| WORK INSTRUCTION |
State, as a number alone, how many lines of the data contain the string "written".

Items from a dataset
'''
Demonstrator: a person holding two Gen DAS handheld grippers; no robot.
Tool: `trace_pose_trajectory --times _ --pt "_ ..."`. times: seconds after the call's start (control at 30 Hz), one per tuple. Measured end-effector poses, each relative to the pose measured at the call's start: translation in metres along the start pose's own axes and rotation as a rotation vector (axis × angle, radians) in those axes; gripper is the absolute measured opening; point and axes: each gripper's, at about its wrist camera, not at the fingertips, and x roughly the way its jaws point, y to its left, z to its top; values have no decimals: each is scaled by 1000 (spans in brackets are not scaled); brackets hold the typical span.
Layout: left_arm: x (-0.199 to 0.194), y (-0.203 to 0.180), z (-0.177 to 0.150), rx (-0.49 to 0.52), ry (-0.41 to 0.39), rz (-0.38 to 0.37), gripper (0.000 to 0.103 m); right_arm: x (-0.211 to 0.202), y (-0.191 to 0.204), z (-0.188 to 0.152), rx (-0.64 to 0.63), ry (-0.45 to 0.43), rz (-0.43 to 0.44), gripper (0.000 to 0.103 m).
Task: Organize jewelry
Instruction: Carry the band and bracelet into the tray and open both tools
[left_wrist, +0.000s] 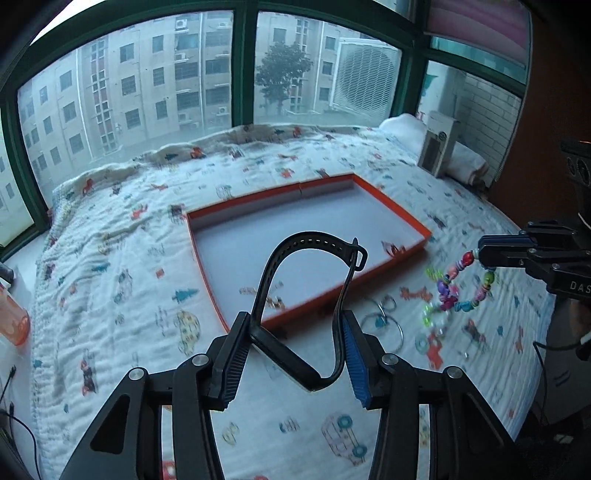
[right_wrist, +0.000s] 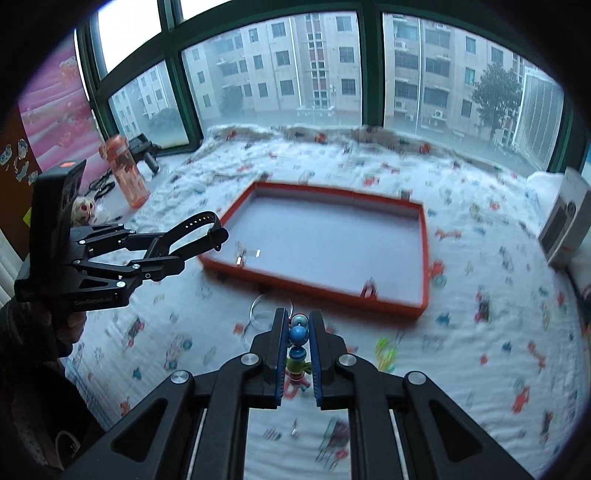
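Orange tray (left_wrist: 391, 202) lies beyond left gripper (left_wrist: 295, 354) clamping black strap (left_wrist: 295, 266), right gripper (right_wrist: 297, 347) clamping beads (right_wrist: 297, 335).

The shallow tray (right_wrist: 424, 258) is showing bright orange walls around a pale grey-white floor. The bed cover (left_wrist: 122, 258) is showing white, dotted with small cartoon prints in red, teal and orange. The strap (left_wrist: 269, 273) is looking plain black, with a row of pale holes along its arch. The bead bracelet (left_wrist: 458, 291) is mixing red, purple, pink, green and turquoise beads. The left claw (left_wrist: 291, 354) is showing black with blue ribbed pads; the right claw (right_wrist: 297, 350) likewise. The bottle (right_wrist: 125, 173) is glowing translucent orange. The window frame (right_wrist: 184, 85) is showing dark green.
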Motion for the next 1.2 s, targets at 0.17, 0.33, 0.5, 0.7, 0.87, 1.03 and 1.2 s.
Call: trace_pose_trajectory --times 0.17,0.33,0.5,0.7,0.87,1.03,1.2 --pt "16 12 42 -24 -21 31 51 6 -16 34 -12 -42 -25 13" --pt "50 26 80 -49 -11 61 51 28 -33 63 -9 -57 -48 13" --pt "90 39 100 -72 21 87 51 59 -48 81 16 -47 -46 13" --pt "132 53 106 -87 71 101 51 101 -62 84 44 2 -33 13" --pt "156 59 105 -86 98 114 51 125 -78 80 68 46 -53 13" --pt "165 59 102 -82 114 125 55 138 -93 77 86 82 -83 14" --pt "173 60 100 -88 131 137 63 147 -100 74 90 110 -103 14"
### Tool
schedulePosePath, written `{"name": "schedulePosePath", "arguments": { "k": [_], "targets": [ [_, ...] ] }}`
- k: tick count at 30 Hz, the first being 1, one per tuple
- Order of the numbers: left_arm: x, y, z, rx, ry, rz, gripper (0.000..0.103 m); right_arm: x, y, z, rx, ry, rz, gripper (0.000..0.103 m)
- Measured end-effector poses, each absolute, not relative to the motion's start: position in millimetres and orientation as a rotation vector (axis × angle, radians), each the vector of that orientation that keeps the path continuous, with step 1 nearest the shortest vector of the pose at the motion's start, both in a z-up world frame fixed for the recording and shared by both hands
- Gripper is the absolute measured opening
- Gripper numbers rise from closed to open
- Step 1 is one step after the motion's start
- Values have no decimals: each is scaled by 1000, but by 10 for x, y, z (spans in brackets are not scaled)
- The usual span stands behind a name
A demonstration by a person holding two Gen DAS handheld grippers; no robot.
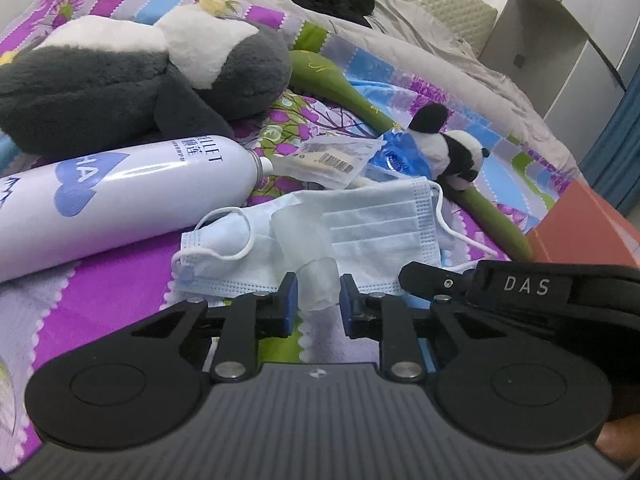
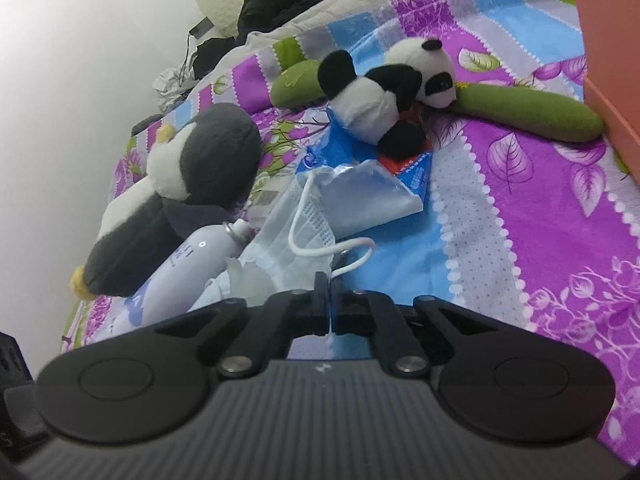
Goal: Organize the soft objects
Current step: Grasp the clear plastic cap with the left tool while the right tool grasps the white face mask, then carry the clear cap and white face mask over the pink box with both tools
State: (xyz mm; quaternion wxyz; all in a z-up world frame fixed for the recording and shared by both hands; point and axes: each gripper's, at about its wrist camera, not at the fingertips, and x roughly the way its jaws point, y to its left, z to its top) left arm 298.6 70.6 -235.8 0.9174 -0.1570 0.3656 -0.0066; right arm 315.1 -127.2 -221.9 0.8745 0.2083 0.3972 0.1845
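The left tool (image 1: pixel 319 294) stands part-open around a translucent cap (image 1: pixel 320 284); the right tool (image 2: pixel 331 304), marked "DAS", pinches a mask's ear loop (image 2: pixel 352 266).

Our left tongs (image 1: pixel 318 294) point forward and downward, the two blue-padded fingers (image 1: pixel 291 292) standing a narrow gap apart at 12 o'clock of the grey housing, with a translucent cap between them that neither pad visibly presses. Our right tongs (image 2: pixel 331 300) are pitched down likewise, their fingers pressed together on a thin white ear loop. In the left wrist view the right tongs' black body enters at 3 o'clock.
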Motion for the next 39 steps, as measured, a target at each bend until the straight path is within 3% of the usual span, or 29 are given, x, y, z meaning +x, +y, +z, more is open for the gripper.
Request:
{"name": "schedulePosePath", "arguments": {
  "k": [22, 31, 37, 39],
  "targets": [
    [2028, 574, -1710, -383, 787, -79, 25, 2080, -1605, -1735, 311, 822, 248, 4],
    [1606, 402, -1717, -347, 822, -115, 25, 1546, -1734, -1796, 279, 885, 231, 4],
    [1387, 443, -1827, -325, 847, -112, 25, 1268, -1663, -1810, 214, 904, 265, 9],
    [1333, 475, -1862, -321, 853, -107, 25, 1221, -1637, -1780, 170, 906, 268, 26]
  ]
}}
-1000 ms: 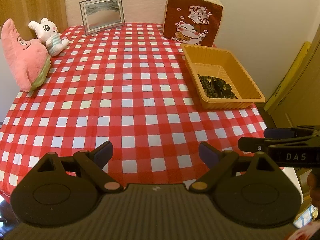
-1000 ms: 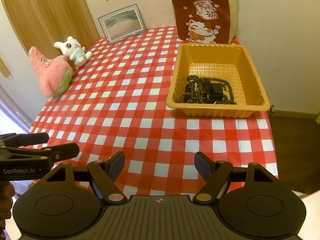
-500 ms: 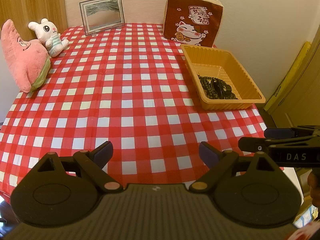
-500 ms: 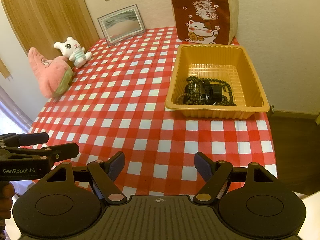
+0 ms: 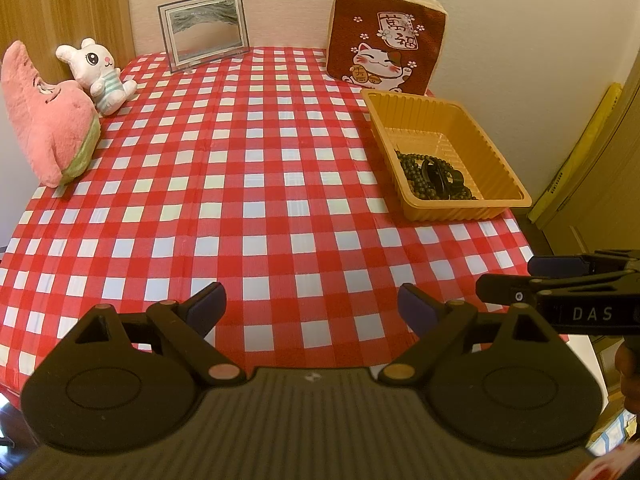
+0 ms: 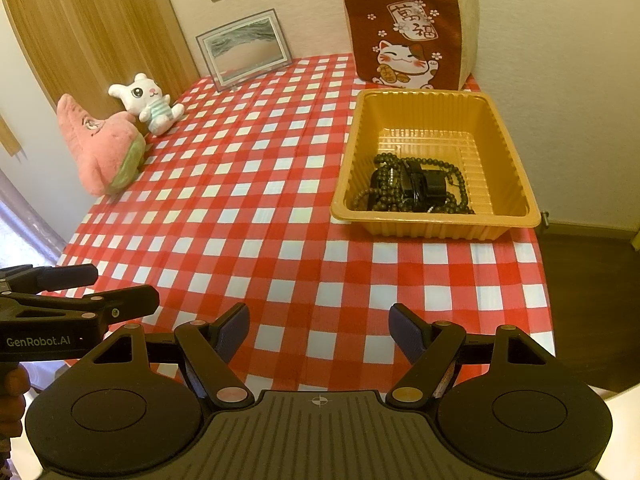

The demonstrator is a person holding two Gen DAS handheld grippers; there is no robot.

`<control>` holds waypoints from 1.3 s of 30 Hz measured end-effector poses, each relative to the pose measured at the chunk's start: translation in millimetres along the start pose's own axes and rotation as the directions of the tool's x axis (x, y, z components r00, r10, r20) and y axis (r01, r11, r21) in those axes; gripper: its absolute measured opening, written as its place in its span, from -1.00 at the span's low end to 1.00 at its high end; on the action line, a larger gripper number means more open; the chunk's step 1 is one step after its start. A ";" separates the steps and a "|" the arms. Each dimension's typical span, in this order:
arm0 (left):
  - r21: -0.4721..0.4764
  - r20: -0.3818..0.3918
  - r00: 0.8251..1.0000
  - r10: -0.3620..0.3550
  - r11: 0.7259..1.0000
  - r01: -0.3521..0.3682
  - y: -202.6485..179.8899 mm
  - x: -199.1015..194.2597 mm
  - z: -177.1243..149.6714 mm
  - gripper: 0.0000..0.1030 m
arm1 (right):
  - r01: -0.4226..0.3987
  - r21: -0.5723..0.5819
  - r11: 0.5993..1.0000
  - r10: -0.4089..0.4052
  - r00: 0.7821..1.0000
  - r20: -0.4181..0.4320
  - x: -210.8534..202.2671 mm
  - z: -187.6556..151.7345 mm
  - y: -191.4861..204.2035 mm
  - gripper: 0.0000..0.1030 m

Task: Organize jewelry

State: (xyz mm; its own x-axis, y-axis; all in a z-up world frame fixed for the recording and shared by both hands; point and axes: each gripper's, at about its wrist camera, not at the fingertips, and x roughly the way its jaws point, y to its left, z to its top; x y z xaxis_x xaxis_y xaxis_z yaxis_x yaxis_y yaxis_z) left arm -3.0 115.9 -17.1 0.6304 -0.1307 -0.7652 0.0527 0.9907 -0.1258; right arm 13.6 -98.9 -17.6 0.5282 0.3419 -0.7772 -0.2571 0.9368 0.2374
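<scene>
1. Right claw [image 6: 319, 330]: jaws apart, nothing between them, hovering over the near edge of the tabletop [image 6: 280, 248] covered in red-and-white checked cloth.
2. Left claw [image 5: 312, 306]: jaws likewise apart and empty, alongside the right claw at the same near edge.
3. Task item: a tangle of dark beaded strands wound about a black band-like piece [image 6: 412, 188] lies in the orange ribbed plastic tray [image 6: 516, 184], ahead and slightly right of the right claw, well apart from both claws.
4. Judgement on the step in hand: the tangle appears to need separating. The right claw is the nearer; advise it enter from above, take one strand at the pile's outer edge, and lift slowly so that the rest drops free. The light tray may shift; the left claw could steady its rim.
5. Count: two claws; one tray; one tangle, strand number indeterminate; two plush toys, one pink [image 6: 100, 148] and one white rabbit [image 6: 148, 104]; one framed sand picture [image 6: 244, 50]; one brown cat-print cushion [image 6: 408, 36].
</scene>
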 end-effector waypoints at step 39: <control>0.002 0.001 1.000 -0.001 1.000 0.001 -1.4 7.8 7.9 0.78 | 0.003 -0.009 1.000 -0.003 1.000 0.004 11.4 15.8 -2.9 0.48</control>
State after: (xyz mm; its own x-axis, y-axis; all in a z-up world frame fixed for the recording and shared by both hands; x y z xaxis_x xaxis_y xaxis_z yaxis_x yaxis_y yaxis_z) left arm 8.0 113.9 -17.9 0.6309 -0.1317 -0.7646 0.0547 0.9906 -0.1255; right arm 33.1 -96.5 -18.0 0.5322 0.3390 -0.7757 -0.2624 0.9372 0.2296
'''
| EXERCISE ANSWER |
2